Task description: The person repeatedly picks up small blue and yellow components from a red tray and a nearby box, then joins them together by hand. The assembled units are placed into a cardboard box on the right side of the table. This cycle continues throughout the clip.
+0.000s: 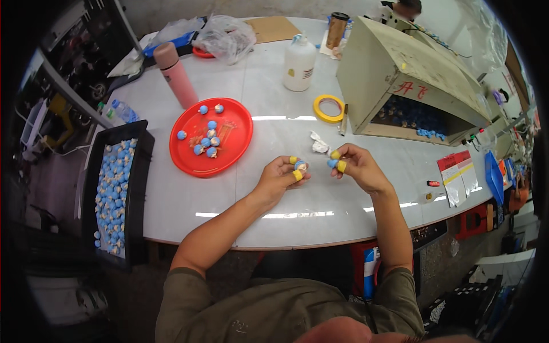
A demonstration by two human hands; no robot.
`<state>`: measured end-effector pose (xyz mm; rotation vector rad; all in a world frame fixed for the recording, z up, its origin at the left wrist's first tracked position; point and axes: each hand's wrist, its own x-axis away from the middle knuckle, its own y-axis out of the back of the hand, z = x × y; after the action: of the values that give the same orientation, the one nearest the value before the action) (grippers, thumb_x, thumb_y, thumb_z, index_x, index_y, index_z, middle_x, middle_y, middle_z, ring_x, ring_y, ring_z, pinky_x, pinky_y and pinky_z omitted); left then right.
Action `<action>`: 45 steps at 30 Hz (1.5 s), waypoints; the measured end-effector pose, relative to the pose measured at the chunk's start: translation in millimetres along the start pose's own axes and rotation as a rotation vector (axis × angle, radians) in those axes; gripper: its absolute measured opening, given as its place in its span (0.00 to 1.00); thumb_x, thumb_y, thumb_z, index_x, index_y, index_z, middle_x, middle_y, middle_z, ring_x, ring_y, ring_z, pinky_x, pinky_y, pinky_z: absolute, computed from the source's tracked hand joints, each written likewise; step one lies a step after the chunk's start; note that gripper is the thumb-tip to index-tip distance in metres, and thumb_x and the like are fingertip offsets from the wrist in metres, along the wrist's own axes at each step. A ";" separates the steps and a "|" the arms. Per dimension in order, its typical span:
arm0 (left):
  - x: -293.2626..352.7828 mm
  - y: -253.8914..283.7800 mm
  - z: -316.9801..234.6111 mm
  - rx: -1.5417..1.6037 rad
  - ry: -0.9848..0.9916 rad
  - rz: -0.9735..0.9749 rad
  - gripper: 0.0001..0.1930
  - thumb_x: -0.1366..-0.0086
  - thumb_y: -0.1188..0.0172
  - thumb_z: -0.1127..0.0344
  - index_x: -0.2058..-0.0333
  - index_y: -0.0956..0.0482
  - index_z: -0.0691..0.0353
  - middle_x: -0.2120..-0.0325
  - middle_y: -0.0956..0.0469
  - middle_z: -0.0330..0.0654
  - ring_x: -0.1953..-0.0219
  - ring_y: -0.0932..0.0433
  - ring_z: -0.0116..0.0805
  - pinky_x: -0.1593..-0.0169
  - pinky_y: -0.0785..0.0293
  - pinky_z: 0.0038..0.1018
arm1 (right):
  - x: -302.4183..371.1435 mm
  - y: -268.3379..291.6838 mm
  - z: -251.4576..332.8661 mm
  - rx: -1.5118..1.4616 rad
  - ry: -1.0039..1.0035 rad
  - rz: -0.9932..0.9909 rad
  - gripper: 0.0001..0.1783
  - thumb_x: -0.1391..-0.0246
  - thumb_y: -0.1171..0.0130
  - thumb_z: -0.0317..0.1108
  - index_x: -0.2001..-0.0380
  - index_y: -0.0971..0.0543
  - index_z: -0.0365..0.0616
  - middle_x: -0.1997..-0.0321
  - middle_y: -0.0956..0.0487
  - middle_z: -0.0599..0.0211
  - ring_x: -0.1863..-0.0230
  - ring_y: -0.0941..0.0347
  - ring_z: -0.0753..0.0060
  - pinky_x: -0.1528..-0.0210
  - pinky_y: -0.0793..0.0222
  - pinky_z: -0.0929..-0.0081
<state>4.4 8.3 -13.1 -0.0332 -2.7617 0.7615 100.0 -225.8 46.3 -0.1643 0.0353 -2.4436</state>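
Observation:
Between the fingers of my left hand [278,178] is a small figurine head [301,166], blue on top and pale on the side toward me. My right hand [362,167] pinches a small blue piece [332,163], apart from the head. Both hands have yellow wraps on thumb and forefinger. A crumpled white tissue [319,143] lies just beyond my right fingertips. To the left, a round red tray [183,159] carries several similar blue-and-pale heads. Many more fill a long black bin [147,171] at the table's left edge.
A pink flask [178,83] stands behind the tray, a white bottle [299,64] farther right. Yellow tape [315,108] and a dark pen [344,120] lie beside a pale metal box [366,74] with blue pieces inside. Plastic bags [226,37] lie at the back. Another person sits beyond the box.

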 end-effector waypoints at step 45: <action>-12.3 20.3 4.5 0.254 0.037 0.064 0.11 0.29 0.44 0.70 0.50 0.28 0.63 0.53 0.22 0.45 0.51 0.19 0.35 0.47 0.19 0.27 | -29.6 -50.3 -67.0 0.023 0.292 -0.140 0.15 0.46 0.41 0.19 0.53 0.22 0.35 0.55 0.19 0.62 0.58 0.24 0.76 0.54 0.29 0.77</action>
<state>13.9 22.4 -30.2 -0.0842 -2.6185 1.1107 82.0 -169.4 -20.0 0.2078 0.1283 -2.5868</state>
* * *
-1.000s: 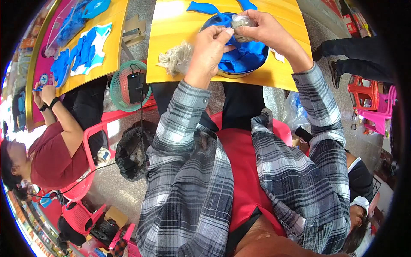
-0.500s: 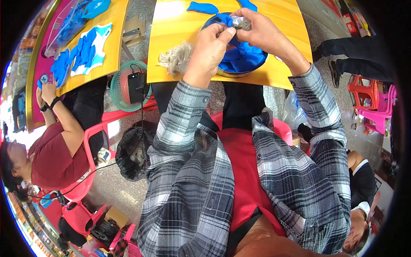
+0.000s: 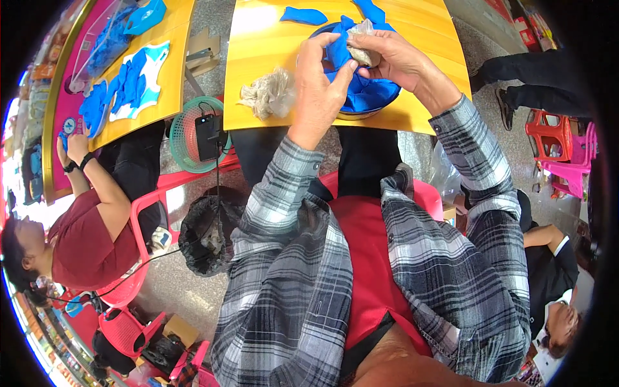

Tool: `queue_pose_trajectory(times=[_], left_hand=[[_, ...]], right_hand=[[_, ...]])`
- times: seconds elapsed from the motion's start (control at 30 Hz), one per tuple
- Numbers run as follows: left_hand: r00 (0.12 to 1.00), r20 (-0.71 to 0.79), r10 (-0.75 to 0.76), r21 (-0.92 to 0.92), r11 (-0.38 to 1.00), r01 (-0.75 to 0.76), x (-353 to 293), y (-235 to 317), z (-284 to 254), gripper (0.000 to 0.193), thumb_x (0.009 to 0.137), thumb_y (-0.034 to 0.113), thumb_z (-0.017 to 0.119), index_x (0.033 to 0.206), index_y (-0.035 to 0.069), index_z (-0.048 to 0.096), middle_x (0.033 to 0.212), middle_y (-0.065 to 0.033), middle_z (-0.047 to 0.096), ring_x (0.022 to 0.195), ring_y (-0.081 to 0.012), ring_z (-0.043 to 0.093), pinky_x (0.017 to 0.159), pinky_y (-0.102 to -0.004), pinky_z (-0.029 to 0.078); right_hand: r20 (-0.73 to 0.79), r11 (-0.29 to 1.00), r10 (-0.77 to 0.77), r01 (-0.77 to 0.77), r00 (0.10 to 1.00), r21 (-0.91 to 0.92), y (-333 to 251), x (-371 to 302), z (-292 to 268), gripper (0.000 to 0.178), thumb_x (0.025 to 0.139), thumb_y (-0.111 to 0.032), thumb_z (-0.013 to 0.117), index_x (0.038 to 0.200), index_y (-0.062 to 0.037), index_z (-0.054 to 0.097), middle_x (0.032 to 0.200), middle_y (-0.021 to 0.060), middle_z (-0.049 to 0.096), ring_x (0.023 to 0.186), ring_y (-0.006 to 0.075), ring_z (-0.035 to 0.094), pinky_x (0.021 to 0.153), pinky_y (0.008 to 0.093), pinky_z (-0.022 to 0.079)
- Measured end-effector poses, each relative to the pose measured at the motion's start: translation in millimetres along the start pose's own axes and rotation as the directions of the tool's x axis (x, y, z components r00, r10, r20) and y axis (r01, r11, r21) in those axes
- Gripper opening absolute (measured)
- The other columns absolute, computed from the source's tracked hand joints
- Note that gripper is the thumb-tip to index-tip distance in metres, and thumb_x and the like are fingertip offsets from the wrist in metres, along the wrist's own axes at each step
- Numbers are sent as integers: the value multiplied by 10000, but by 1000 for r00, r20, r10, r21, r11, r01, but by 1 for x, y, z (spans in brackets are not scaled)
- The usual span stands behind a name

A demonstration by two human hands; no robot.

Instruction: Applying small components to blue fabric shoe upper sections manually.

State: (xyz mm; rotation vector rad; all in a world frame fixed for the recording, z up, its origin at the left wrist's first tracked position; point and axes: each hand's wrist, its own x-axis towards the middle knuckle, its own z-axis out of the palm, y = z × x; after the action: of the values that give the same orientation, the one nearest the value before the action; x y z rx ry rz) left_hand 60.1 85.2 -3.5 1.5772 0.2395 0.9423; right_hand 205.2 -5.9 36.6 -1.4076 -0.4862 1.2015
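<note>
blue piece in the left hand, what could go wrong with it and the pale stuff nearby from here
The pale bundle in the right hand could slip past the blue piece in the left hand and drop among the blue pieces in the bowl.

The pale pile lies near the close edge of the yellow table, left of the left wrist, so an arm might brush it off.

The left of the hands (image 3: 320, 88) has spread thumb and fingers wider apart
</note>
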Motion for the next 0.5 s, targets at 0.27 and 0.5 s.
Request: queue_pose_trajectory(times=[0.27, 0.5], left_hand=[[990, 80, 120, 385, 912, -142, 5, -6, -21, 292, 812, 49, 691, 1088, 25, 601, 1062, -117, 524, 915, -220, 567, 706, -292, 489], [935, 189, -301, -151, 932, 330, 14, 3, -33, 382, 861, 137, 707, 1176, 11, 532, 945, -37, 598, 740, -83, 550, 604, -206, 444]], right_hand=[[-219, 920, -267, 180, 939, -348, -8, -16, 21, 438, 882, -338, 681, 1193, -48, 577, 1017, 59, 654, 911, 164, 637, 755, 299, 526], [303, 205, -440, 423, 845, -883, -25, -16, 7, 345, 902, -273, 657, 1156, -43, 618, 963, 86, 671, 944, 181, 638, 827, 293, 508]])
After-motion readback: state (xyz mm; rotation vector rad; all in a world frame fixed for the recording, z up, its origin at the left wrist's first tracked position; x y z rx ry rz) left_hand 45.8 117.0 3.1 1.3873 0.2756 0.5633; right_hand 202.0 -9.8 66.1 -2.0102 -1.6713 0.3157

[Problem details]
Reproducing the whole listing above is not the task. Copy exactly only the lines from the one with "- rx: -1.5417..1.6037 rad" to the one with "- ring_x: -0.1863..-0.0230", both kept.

[Written solution]
  - rx: -1.5417..1.6037 rad
  - ry: -0.9848..0.9916 rad
  - rz: -0.9735..0.9749 rad
  - gripper: 0.0001..0.1930
  - thumb_x: -0.1366..-0.0086
  - thumb_y: -0.1188..0.0172
  - thumb_z: -0.1127..0.0344
  - index_x: -0.2058..-0.0333
  - index_y: -0.0956..0.0482
  - index_z: -0.0691..0.0353
  - middle_x: -0.2120..-0.0325
  - middle_y: -0.0956..0.0469
  - middle_z: -0.0330..0.0654
  - ring_x: -0.1953..-0.0219
  - ring_y: -0.0932..0.0433
  - ring_z: -0.0116..0.0805
  - pinky_x: -0.1593..-0.0169
  - pinky_y: -0.0785..0.0293
  - pinky_z: 0.0038..0.1018
arm1 (right):
  - x: -302.4183..371.1435 mm
  - y: -268.3379..291.6838 mm
  - z: -251.4576..332.8661 mm
  - rx: -1.5118..1.4616 rad
  - ry: -1.0039..1.0035 rad
  - rz: -0.9932..0.9909 rad
  - gripper: 0.0001..0.1783
  - thumb_x: -0.1391..-0.0246
  - thumb_y: -0.1171..0.0130
  - thumb_z: -0.0317..0.1108
  - index_x: -0.2001..-0.0380
  - index_y: -0.0971..0.0543
  - index_z: -0.0365..0.0616
  - middle_x: -0.1997..-0.0321
  - middle_y: -0.0956..0.0487
  - middle_z: -0.0599..0.0211
  - ring_x: -0.1863..-0.0230

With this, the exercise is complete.